Pet first-aid kits are not only helpful in the case of natural disasters or other true emergencies — but they can also help you be prepared to deal with any scrape or scratch your pet might come up with.

Here’s everything you need to have in a pet first-aid kit and why each item is so necessary:

Muzzle

It may be smart to muzzle an injured dog — if your dog is in pain or afraid, he’ll be more likely to lash out and try to bite someone, even if he isn’t normally aggressive. A basket muzzle is the best choice to prevent biting.

It’s important to get your dog used to the muzzle beforehand; putting a muzzle on him for the very first time when he’s scared and in pain is a recipe for disaster. Use lots of praise and treats to train your dog to wear a muzzle, starting by showing him the muzzle and touching his nose with it before finally slipping it on.

Gauze and Bandages

Gauze and non-stick bandages can be used to wrap and protect wounds and to control bleeding. Adhesive tape is a must, too, to secure the bandages. Just don’t buy human bandages or tape — purchase bandages made especially for pets. Drugstores like Walgreens typically have a section of bandages that are pet-safe. Some even have a bitter taste so if you have to leave the bandage on for a while, your pet won’t chew on it.

Hydrogen Peroxide

There is nothing you can give to cats if they’ve consumed something toxic; veterinary intervention is the only answer. For dogs, however, you can keep hydrogen peroxide (only 3% hydrogen peroxide is safe for dogs) on hand to induce vomiting.

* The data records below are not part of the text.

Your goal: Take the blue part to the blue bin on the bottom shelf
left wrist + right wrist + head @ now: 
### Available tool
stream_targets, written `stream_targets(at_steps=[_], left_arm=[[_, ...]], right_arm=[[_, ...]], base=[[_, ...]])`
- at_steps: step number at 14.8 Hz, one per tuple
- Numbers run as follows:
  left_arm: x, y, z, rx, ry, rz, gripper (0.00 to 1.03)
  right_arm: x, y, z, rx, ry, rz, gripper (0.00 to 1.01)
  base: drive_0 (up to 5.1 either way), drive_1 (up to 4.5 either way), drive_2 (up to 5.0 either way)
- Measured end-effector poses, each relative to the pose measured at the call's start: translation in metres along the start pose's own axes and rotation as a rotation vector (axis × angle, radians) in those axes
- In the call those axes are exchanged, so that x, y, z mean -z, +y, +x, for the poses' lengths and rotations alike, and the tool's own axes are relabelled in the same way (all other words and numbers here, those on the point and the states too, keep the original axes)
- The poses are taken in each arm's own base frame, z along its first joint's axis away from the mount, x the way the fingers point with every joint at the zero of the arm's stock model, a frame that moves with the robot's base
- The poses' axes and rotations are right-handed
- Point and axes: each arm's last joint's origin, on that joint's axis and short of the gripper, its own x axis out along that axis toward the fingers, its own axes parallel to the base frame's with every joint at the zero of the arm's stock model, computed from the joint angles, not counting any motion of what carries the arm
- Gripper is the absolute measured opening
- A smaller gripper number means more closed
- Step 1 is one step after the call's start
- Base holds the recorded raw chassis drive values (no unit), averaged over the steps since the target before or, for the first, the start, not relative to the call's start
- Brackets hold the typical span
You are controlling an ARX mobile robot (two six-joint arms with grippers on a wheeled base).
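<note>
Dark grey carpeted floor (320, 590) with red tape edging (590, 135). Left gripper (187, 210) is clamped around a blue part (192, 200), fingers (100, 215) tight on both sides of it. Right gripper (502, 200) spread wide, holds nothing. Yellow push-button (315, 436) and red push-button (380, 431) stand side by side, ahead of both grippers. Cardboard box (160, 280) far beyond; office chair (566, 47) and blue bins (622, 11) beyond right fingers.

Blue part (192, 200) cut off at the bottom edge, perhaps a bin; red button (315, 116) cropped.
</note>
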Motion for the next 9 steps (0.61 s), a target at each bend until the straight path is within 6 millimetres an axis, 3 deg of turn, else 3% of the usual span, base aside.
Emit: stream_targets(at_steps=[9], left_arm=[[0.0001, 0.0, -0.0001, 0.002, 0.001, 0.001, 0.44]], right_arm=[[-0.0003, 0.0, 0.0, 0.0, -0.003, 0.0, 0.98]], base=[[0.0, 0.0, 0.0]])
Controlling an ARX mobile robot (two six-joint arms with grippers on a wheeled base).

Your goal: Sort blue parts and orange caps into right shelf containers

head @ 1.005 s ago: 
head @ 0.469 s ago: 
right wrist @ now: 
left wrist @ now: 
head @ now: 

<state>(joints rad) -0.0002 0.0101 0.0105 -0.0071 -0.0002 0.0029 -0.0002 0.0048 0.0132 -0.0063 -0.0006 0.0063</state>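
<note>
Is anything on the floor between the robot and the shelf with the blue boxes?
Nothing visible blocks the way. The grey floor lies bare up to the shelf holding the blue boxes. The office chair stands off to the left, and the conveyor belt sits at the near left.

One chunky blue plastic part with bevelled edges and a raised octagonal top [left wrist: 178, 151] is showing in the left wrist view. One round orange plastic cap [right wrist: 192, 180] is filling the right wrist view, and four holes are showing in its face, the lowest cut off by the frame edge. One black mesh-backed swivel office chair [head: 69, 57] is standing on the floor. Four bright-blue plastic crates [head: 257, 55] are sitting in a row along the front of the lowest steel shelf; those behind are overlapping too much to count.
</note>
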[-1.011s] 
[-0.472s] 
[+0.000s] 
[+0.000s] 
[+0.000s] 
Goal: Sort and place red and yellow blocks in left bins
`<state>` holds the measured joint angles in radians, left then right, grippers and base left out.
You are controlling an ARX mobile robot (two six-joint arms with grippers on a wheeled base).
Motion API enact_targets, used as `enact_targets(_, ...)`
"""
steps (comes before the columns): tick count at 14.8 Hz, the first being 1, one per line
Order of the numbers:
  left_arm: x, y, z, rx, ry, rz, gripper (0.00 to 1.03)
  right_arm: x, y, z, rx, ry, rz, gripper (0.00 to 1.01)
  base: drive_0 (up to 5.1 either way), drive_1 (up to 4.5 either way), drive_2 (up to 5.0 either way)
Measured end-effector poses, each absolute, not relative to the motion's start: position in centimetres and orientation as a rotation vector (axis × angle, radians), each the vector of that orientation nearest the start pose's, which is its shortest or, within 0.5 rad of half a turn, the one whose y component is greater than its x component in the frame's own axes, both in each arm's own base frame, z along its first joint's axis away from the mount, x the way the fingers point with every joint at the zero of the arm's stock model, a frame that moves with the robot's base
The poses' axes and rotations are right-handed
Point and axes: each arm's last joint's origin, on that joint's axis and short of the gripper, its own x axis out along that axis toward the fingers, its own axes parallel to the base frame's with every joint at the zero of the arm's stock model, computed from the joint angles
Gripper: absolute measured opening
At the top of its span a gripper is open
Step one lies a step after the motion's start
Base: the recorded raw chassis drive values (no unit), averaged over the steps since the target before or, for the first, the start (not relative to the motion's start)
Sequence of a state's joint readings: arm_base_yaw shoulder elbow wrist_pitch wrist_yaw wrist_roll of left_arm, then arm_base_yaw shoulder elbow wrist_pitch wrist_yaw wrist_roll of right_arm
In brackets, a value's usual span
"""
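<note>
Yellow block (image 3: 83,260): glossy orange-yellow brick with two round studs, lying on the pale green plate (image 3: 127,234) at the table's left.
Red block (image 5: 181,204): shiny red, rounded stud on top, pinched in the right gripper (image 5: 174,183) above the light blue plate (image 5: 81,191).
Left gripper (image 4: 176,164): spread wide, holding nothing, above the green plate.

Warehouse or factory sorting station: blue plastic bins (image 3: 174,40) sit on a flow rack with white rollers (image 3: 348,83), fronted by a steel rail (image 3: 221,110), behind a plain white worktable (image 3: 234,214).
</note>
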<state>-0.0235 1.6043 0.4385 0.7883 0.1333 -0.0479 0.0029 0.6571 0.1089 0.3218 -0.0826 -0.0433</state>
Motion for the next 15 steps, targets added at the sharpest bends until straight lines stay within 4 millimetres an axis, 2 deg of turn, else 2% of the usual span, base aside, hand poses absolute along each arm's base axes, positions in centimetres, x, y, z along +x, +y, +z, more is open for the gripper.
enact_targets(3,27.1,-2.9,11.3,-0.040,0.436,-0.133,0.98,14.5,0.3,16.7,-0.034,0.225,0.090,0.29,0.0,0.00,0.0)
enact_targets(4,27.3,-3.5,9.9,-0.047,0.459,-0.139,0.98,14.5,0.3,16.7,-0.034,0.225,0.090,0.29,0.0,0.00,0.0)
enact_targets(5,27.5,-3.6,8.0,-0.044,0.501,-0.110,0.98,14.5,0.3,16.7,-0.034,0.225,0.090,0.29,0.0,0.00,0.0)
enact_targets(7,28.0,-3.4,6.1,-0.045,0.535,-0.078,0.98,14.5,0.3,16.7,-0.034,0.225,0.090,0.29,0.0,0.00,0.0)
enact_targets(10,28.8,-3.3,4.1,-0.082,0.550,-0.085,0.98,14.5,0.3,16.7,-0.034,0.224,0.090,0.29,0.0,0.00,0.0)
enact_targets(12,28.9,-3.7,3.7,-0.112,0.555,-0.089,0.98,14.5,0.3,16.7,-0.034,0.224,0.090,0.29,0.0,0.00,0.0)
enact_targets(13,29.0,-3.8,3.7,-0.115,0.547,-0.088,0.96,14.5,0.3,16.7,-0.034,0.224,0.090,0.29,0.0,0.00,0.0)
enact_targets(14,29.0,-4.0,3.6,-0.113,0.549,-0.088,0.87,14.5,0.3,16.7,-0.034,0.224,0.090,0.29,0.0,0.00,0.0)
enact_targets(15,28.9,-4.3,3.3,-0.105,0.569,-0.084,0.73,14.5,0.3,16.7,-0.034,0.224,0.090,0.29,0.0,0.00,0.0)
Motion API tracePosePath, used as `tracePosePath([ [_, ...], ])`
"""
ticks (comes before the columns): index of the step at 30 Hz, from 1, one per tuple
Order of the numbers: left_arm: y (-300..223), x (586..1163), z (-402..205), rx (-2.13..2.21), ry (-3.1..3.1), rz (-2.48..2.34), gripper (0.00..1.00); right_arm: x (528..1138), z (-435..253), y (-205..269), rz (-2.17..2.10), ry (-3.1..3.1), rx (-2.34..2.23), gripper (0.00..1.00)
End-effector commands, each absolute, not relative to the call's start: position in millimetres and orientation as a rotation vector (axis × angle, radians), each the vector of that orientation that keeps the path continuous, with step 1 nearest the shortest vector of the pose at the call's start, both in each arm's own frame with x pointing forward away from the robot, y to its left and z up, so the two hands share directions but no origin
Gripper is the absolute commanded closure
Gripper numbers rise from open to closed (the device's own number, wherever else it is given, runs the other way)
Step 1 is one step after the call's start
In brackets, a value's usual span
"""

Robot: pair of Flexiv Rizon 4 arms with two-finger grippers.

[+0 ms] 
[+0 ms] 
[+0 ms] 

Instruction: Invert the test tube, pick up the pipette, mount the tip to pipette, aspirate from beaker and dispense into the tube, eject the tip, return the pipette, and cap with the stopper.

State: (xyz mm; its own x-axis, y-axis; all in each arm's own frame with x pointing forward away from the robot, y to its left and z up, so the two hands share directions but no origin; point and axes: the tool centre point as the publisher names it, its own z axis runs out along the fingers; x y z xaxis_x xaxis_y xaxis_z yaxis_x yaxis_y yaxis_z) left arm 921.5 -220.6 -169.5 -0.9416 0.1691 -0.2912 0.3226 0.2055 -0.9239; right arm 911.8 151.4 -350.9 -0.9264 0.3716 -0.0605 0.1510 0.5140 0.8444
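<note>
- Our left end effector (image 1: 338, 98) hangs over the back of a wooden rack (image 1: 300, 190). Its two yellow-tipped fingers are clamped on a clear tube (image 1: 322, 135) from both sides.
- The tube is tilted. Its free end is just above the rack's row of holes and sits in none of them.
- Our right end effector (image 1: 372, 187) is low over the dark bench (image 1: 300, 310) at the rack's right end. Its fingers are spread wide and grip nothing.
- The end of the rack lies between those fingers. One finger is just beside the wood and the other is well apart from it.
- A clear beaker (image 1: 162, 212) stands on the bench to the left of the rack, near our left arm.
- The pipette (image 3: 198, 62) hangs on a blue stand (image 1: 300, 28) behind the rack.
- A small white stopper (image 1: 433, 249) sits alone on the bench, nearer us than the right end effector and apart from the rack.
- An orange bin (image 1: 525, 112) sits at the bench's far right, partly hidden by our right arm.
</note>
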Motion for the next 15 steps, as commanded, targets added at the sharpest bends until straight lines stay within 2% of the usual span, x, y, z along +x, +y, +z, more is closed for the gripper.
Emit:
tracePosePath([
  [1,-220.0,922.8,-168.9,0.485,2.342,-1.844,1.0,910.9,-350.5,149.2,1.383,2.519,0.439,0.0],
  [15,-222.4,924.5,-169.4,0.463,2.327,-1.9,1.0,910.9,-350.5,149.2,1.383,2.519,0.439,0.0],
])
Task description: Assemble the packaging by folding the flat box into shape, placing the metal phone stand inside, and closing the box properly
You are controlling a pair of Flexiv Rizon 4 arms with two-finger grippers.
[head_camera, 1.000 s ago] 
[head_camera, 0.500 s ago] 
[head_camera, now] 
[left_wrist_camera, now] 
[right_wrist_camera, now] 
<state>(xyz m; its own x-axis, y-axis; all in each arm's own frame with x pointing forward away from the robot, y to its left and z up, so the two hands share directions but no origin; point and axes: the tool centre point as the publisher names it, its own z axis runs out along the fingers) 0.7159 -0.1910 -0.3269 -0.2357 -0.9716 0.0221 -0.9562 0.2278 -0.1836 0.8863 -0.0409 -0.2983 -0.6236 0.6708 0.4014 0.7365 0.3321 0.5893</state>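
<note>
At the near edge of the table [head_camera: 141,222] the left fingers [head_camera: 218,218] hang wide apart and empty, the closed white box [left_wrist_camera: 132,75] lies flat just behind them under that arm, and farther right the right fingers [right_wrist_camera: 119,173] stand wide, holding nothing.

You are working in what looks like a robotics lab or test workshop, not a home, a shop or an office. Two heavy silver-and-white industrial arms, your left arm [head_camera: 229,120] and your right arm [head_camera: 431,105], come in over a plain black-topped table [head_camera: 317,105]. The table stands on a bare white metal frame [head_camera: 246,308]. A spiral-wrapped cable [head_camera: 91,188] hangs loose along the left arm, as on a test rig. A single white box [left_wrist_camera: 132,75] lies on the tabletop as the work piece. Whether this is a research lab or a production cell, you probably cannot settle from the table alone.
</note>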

Before using it, however, contact your local poison control center — for some types of poisons, vomiting is not the answer. And if you give your dog the wrong amount, that might result in bloody and uncontrollable vomiting. Keep a note with the hydrogen peroxide in case anyone else is using your first-aid kit, clearly stating that a vet should be asked first.

Paperwork

Your pet’s medical records (such as prescriptions and vaccination records), your vet’s phone number, and the number of the nearest emergency vet clinic and poison control center to your home should stay with you at all times.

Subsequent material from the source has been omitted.